DIRECTIONS ▸ Provide only the number of lines in the records below that contain "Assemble".

MATERIAL FOR THE TASK START

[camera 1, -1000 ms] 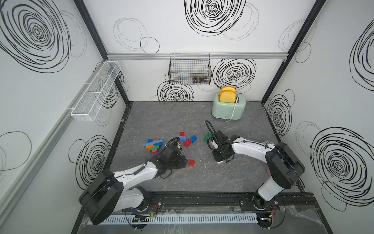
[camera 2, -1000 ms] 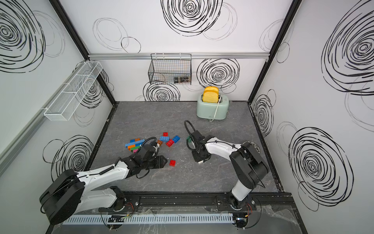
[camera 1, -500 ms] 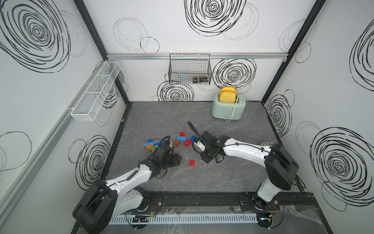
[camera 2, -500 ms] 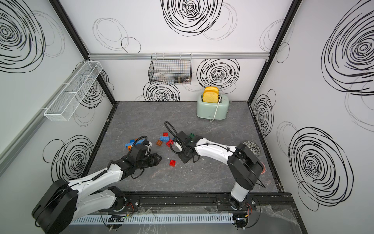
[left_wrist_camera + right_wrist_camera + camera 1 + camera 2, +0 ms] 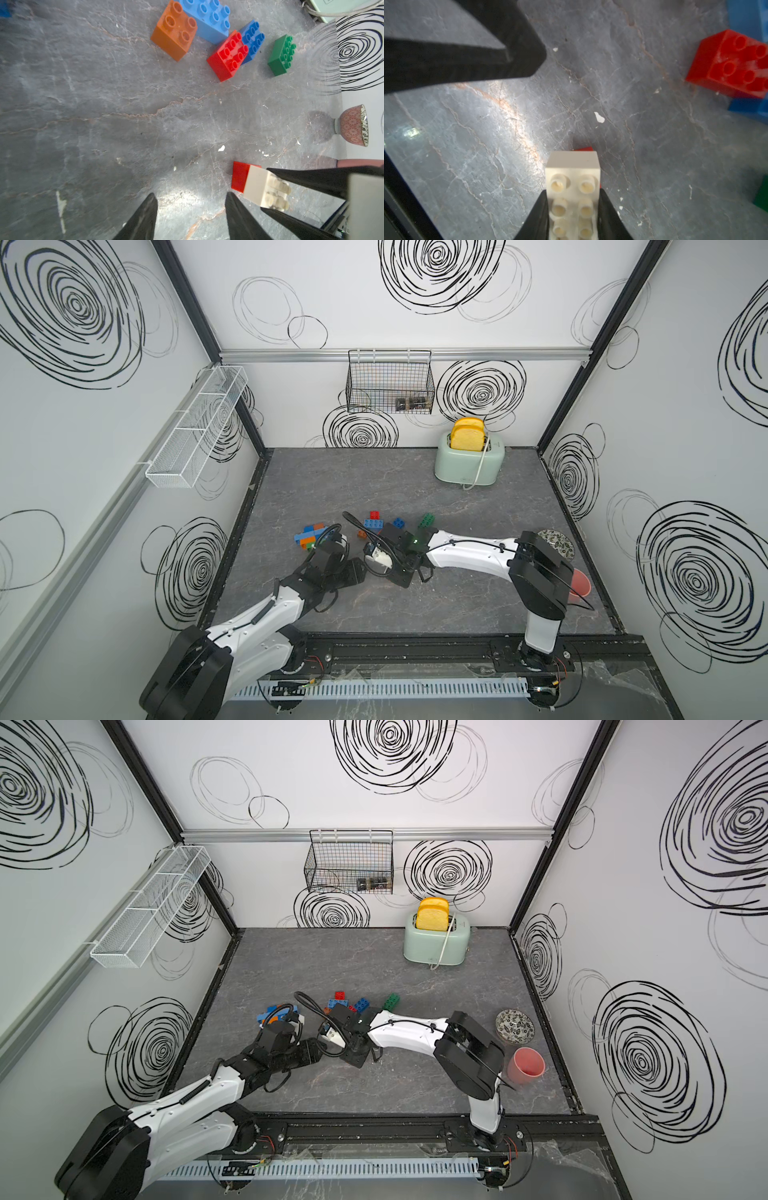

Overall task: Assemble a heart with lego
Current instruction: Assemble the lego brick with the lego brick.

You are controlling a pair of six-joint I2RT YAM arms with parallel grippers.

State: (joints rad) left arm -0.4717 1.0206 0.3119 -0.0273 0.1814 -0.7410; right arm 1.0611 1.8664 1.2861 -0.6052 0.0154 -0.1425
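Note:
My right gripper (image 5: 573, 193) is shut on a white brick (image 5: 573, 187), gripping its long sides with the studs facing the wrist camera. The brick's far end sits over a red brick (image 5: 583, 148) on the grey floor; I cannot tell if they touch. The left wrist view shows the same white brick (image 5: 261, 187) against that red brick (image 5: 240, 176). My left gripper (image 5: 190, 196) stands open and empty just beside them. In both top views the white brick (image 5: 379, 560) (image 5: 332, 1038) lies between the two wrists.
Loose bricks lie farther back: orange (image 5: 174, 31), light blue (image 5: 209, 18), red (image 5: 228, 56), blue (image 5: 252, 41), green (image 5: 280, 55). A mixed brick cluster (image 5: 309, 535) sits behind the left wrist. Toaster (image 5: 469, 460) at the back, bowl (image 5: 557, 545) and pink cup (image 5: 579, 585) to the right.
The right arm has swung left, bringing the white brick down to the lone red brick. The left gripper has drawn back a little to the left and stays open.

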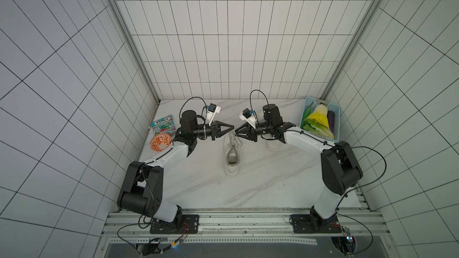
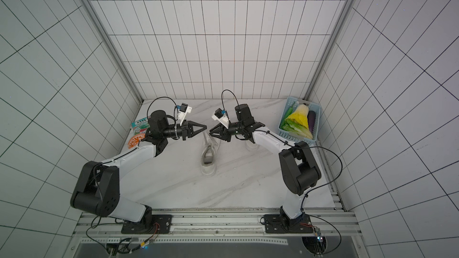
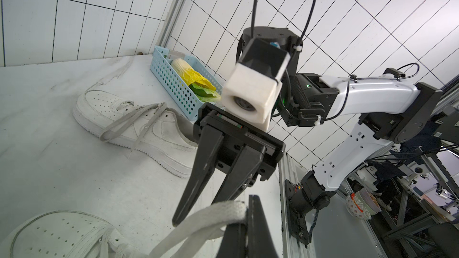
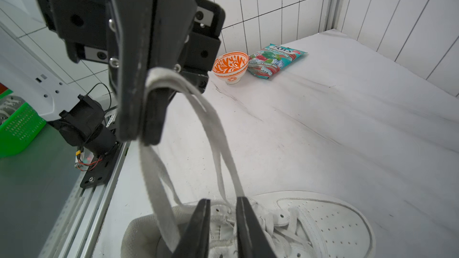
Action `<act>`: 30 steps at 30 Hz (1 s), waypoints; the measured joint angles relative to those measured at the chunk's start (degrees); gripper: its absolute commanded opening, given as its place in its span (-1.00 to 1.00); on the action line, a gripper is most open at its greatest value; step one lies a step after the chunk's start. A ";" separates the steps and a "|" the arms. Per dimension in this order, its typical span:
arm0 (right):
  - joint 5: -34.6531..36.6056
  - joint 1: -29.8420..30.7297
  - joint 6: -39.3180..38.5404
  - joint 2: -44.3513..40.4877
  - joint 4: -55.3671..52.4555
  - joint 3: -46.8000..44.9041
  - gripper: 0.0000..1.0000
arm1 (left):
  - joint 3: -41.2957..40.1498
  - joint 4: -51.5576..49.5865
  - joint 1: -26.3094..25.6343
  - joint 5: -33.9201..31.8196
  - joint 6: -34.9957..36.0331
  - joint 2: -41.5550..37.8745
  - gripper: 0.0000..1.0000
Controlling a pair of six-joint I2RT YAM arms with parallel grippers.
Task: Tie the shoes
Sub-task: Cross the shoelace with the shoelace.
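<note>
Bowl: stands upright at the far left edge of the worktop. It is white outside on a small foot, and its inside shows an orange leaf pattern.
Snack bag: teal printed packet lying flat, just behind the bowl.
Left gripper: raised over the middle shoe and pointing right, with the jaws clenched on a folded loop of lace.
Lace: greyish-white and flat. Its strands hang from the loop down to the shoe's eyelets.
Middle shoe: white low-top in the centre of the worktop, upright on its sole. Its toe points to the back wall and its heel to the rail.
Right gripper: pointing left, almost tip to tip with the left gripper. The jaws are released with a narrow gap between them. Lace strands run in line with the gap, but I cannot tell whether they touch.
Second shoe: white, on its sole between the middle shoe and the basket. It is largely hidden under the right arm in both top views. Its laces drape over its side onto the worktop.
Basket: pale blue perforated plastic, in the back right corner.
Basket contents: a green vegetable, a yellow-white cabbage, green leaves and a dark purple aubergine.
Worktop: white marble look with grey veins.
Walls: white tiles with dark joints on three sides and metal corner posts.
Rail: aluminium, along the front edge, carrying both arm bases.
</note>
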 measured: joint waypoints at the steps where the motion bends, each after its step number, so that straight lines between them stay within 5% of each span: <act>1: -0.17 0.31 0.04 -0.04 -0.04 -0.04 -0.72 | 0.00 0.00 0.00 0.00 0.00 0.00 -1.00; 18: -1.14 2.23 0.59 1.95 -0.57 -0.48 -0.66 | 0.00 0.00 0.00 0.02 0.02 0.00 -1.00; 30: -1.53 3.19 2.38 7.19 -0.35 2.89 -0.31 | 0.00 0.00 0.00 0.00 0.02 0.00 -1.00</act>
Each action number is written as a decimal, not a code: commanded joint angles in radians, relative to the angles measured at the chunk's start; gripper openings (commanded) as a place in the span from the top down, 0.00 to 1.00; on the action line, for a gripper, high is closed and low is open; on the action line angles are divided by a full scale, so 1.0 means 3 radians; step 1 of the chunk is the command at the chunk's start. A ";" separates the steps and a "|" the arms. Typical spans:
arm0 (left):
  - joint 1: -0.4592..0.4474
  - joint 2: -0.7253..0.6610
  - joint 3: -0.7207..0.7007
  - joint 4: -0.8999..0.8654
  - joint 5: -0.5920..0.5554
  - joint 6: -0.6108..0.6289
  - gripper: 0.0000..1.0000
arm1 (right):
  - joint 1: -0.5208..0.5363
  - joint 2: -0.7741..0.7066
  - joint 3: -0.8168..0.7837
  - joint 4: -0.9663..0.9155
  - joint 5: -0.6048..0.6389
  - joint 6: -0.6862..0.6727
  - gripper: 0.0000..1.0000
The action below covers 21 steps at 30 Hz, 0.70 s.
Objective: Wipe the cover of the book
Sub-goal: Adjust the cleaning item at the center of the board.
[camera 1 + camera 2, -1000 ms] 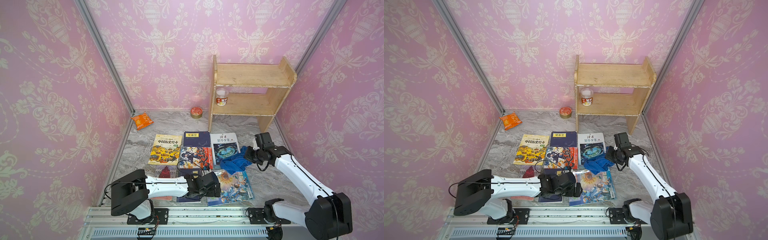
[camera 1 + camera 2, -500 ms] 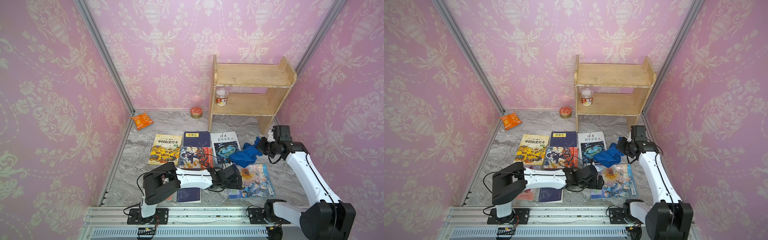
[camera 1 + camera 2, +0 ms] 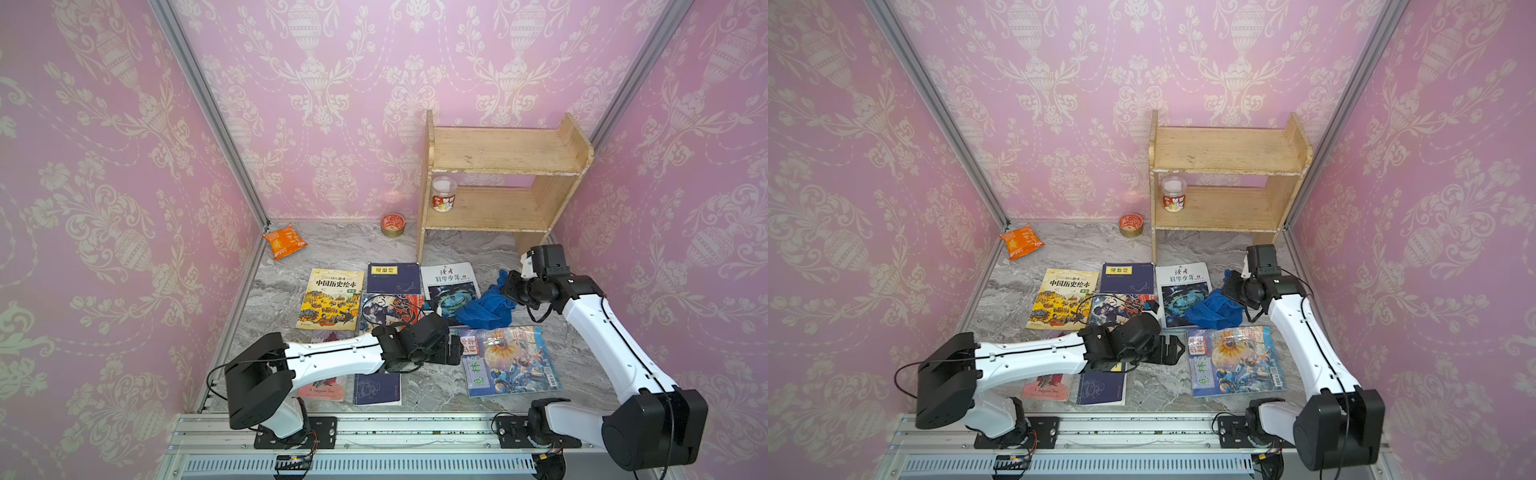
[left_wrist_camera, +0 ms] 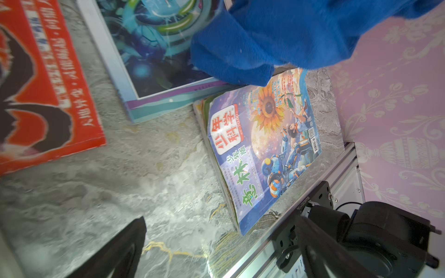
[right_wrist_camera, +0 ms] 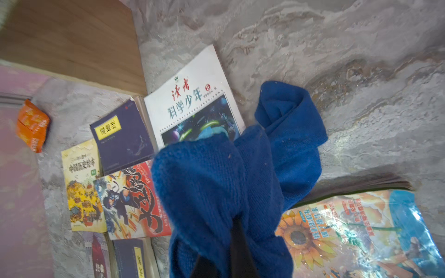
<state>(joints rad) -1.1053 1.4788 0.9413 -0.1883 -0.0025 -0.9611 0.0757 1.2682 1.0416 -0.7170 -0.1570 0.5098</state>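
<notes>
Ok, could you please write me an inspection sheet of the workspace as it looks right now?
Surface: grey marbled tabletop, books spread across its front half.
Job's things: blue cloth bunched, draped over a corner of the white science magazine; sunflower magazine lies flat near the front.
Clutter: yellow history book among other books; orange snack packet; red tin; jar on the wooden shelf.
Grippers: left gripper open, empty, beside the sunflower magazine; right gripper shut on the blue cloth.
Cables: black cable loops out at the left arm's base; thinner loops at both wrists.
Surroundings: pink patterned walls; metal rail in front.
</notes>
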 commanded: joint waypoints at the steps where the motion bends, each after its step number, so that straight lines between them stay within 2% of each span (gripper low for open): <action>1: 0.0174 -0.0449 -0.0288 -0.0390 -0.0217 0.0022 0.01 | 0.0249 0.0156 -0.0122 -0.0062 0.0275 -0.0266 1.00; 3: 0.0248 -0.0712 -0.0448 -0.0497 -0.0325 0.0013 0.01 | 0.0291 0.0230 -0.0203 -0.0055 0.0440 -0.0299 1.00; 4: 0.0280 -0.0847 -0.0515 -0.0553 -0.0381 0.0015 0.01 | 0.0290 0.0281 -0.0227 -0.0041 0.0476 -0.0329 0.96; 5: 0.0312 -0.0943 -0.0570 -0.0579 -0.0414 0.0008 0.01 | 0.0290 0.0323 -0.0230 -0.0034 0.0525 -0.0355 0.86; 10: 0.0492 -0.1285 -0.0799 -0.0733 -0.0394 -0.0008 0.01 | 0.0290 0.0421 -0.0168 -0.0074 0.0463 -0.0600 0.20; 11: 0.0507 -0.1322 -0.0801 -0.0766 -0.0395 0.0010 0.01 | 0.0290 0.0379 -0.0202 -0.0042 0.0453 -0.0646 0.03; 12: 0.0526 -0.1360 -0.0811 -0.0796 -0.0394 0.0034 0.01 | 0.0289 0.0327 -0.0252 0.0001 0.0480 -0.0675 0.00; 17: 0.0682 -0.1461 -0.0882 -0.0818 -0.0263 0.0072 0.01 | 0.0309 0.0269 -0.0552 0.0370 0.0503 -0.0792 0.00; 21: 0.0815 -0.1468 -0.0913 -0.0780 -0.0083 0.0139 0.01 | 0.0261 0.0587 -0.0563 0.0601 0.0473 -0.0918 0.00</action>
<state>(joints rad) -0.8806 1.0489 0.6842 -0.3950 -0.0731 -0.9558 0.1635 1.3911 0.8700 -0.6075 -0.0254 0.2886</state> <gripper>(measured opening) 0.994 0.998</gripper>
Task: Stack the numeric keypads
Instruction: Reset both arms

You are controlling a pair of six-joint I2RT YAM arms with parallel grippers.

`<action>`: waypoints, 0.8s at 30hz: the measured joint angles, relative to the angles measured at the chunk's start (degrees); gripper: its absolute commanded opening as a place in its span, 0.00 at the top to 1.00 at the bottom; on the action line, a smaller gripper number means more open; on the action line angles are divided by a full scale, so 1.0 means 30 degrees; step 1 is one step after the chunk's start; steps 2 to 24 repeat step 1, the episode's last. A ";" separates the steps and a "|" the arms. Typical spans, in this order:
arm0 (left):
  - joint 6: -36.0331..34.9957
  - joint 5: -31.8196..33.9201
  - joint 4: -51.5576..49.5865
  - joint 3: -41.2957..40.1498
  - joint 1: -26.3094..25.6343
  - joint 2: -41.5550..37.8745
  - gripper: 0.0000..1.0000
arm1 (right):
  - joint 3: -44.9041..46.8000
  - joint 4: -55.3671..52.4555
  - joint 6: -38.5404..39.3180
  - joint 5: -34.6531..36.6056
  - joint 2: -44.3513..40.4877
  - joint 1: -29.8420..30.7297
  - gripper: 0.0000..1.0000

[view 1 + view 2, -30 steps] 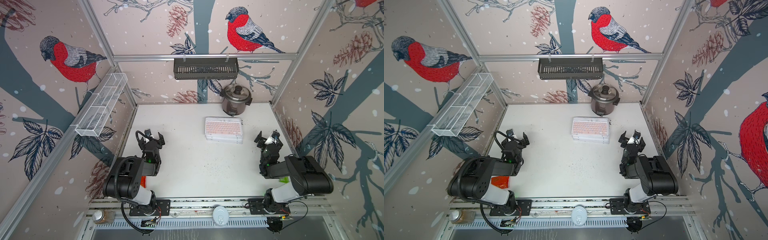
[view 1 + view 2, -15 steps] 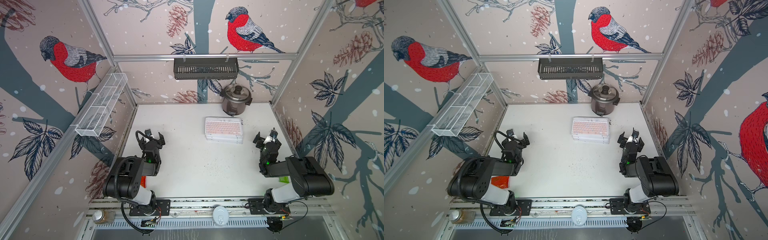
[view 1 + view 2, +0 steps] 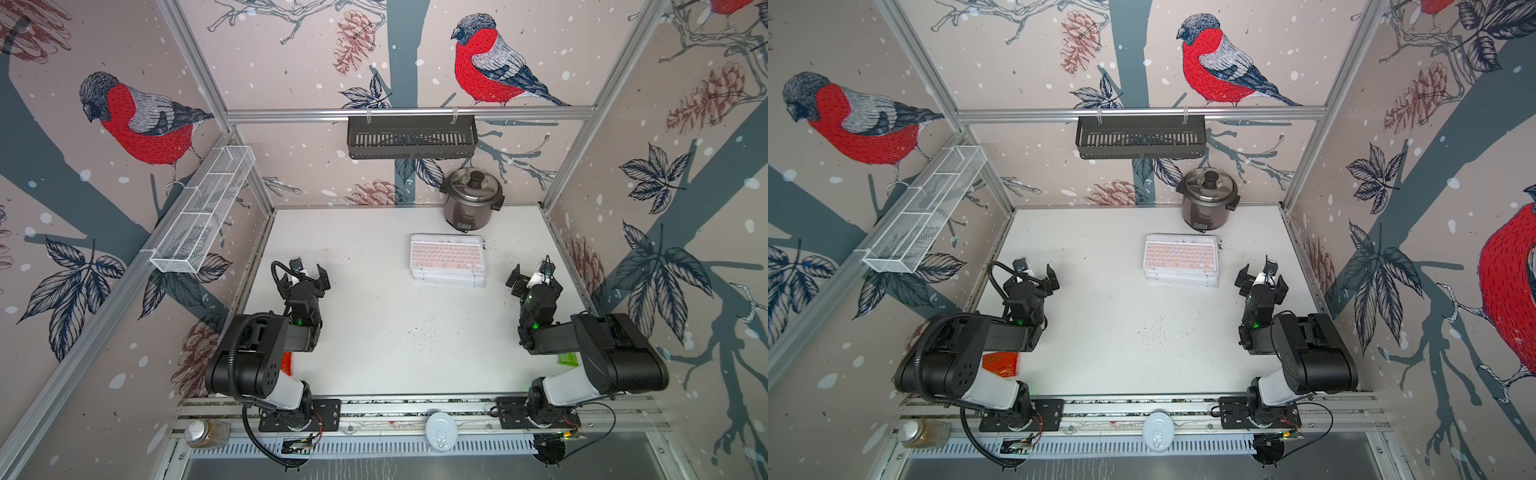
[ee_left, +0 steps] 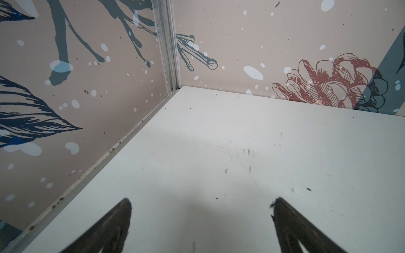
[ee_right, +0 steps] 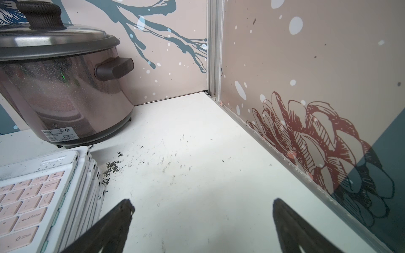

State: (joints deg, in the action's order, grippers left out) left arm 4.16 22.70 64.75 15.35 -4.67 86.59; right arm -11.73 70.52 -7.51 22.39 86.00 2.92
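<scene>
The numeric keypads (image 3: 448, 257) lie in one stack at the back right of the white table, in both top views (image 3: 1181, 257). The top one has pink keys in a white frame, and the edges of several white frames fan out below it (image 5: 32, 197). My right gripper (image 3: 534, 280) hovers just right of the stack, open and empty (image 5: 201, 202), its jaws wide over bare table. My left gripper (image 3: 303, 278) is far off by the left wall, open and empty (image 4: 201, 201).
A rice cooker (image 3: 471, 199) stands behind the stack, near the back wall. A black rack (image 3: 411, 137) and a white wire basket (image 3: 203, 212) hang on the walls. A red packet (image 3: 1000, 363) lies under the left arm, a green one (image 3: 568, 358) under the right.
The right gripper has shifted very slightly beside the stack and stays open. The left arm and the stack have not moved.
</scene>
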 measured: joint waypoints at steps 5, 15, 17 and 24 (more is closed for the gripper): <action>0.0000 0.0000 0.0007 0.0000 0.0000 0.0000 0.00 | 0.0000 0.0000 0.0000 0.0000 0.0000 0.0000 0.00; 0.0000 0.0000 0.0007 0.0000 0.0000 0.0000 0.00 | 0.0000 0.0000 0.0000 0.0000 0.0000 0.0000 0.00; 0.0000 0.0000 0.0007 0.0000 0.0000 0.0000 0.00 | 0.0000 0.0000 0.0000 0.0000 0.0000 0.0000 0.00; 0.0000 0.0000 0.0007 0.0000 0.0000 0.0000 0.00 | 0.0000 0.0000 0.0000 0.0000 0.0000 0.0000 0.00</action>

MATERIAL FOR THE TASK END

TASK SOLUTION ▸ 2